ただし、特定の資産・負債に関連しない繰越欠損金等に係る繰延税金資産については、翌期に解消される見込みの一時差異等に係るものは流動資産として、それ以外の一時差異等に係るものは投資その他の資産として表示しなければならない。

 

 流動資産に属する繰延税金資産と流動負債に属する繰延税金負債がある場合及び投資その他の資産に属する繰延税金資産と固定負債に属する繰延税金負債がある場合には、それぞれ相殺して表示するものとする。

 

 法人税等の範囲

 法人税等には、法人税のほか、都道府県民税、市町村民税及び利益に関連する金額を課税標準とする事業税が含まれる。

 繰延税金資産及び繰延税金負債の計上に係る重要性の原則の適用について

 重要性が乏しい一時差異については、繰延税金資産及び繰延税金負債を計上しないことができる。

 繰延税金資産の計上について

 繰延税金資産は、将来減算一時差異が解消されるときに課税所得を減少させ、税金負担額を軽減することができると認められる範囲内で計上するものとし、その範囲を超える額については控除しなければならない。

 

 税率の変更があった場合の取扱いについて

 法人税等について税率の変更があった場合には、過年度に計上された繰延税金資産及び繰延税金負債を新たな税率に基づき再計算するものとする。

税効果会計に関する実務指針

 (税務上の繰越欠損金)

 税務上の繰越欠損金は一時差異ではないが、一時差異と同様の税務効果を有する。つまり、税務上の繰越欠損金は、その発生年度の翌期以降で繰越期限切れとなるまでの期間(以下「繰越期間」という。)に課税所得が生じた場合には、課税所得を減額することができる。その結果、課税所得が生じた年度の法人税等として納付すべき額は、税務上の繰越欠損金が存在しない場合に比べて軽減されるため、一時差異に準ずるものとして取り扱う。

 一時差異等に該当しない差異

 税務上の交際費の損金算入限度超過額、損金不算入の罰科金、受取配当金の益金不算入額のように、税引前当期純利益の計算において、費用又は収益として計上されるが、課税所得の計算上は、永久に損金又は益金に算入されない項目がある。これらの項目は、将来、課税所得の計算上で加算又は減算させる効果をもたないため一時差異等には該当せず、税効果会計の対象とはならない。

 

 (繰延税金資産及び繰延税金負債の計算に使われる税率)

 繰延税金資産又は繰延税金負債の金額は、回収又は支払が行われると見込まれる期の税率に基づいて計算するものとし、繰延税金資産については、将来の回収の見込みについて毎期見直しを行わなければならない(税効果会計基準(第二、二、1及び2))。

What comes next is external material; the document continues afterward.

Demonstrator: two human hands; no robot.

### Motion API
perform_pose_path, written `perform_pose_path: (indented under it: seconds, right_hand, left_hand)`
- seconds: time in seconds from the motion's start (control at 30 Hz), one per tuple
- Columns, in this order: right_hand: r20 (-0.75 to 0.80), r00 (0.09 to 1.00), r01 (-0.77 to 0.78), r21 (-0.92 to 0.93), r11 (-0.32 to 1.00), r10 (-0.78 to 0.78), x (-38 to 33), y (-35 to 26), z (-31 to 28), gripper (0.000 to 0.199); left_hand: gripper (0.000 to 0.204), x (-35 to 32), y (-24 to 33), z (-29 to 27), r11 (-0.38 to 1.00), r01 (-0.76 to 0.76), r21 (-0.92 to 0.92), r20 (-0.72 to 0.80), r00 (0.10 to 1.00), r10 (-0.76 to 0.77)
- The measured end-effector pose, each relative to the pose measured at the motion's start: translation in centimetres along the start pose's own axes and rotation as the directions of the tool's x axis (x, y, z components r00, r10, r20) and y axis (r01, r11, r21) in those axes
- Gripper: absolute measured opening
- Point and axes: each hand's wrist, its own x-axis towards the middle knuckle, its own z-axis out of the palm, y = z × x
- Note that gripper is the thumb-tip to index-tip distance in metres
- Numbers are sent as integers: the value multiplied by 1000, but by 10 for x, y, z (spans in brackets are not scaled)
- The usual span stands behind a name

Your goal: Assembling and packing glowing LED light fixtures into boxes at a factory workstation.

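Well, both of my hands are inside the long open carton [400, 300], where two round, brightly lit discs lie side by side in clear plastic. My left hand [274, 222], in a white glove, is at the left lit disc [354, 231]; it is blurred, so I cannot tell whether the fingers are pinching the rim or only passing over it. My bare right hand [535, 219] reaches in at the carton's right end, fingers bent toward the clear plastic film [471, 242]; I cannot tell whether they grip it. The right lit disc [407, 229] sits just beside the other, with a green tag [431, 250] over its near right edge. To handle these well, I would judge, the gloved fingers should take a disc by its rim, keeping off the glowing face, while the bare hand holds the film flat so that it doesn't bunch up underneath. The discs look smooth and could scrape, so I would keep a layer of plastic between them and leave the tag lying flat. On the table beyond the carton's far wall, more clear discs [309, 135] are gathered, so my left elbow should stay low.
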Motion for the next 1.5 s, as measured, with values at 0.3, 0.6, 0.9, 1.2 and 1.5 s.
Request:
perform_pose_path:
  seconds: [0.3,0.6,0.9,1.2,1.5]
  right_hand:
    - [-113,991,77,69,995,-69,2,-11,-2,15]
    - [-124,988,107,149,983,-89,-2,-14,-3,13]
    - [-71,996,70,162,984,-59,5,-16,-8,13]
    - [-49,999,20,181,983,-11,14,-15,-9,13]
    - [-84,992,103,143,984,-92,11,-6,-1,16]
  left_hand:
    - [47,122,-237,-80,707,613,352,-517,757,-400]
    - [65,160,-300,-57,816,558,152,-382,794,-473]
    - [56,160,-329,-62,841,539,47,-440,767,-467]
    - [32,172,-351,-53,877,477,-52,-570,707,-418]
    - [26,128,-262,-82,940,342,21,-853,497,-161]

 繰越外国税額控除に係る繰延税金資産を除き、繰延税金資産及び繰延税金負債の計算に使われる税率は、以下のように事業税の損金算入の影響を考慮した税率(以下「法定実効税率」という。)による。

             

    法定実効税率=

 

法人税率×(1+住民税率)+事業税率

___________________

1+事業税率

                 

 (回収又は支払が行われると見込まれる期の税率)

 税効果会計上で適用する税率は決算日現在における税法規定に基づく税率による。したがって、改正税法が当該決算日までに公布されており、将来の適用税率が確定している場合は改正後の税率を適用する。

 

 収益力に基づく課税所得の十分性

 将来減算一時差異に係る税効果の認識

 将来減算一時差異の解消年度及びその解消年度を基準として税務上認められる欠損金の繰戻し及び繰越しが可能な期間(以下「繰戻・繰越期間」という。)に、課税所得が発生する可能性が高いと見込まれること

 税務上の繰越欠損金に係る税効果の認識

 税務上の繰越欠損金の繰越期間に、課税所得が発生する可能性が高いと見込まれること。

 上記①の解消年度及び繰戻・繰越期間に、又は上記②の繰越期間に、課税所得が発生する可能性が高いかどうかを判断するためには、過年度の納税状況及び将来の業績予測等を総合的に勘案し、課税所得の額を合理的に見積もる必要がある。

 タックスプランニングの存在

 将来減算一時差異の解消年度及び繰戻・繰越期間又は繰越期間に含み益のある固定資産又は有価証券を売却する等、課税所得を発生させるようなタックスプランニングが存在すること。

 将来加算一時差異の十分性

 将来減算一時差異に係る税効果の認識

 将来減算一時差異の解消年度及び繰戻・繰越期間に将来加算一時差異の解消が見込まれること。

 税務上の繰越欠損金に係る税効果の認識

 繰越期間に税務上の繰越欠損金と相殺される将来加算一時差異の解消が見込まれること。

 

 (流動及び固定の分類)

 繰延税金資産及び繰延税金負債は、これらに関連した資産・負債の分類に基づいて、繰延税金資産については流動資産又は投資その他の資産として、繰延税金負債については流動負債又は固定負債として表示しなければならない。ただし、特定の資産・負債に関連しない繰延税金資産又は繰延税金負債については、翌期に解消される見込みの一時差異等に係るものは流動資産又は流動負債とし、それ以外の一時差異等に係るものは投資その他の資産又は固定負債として表示しなければならない。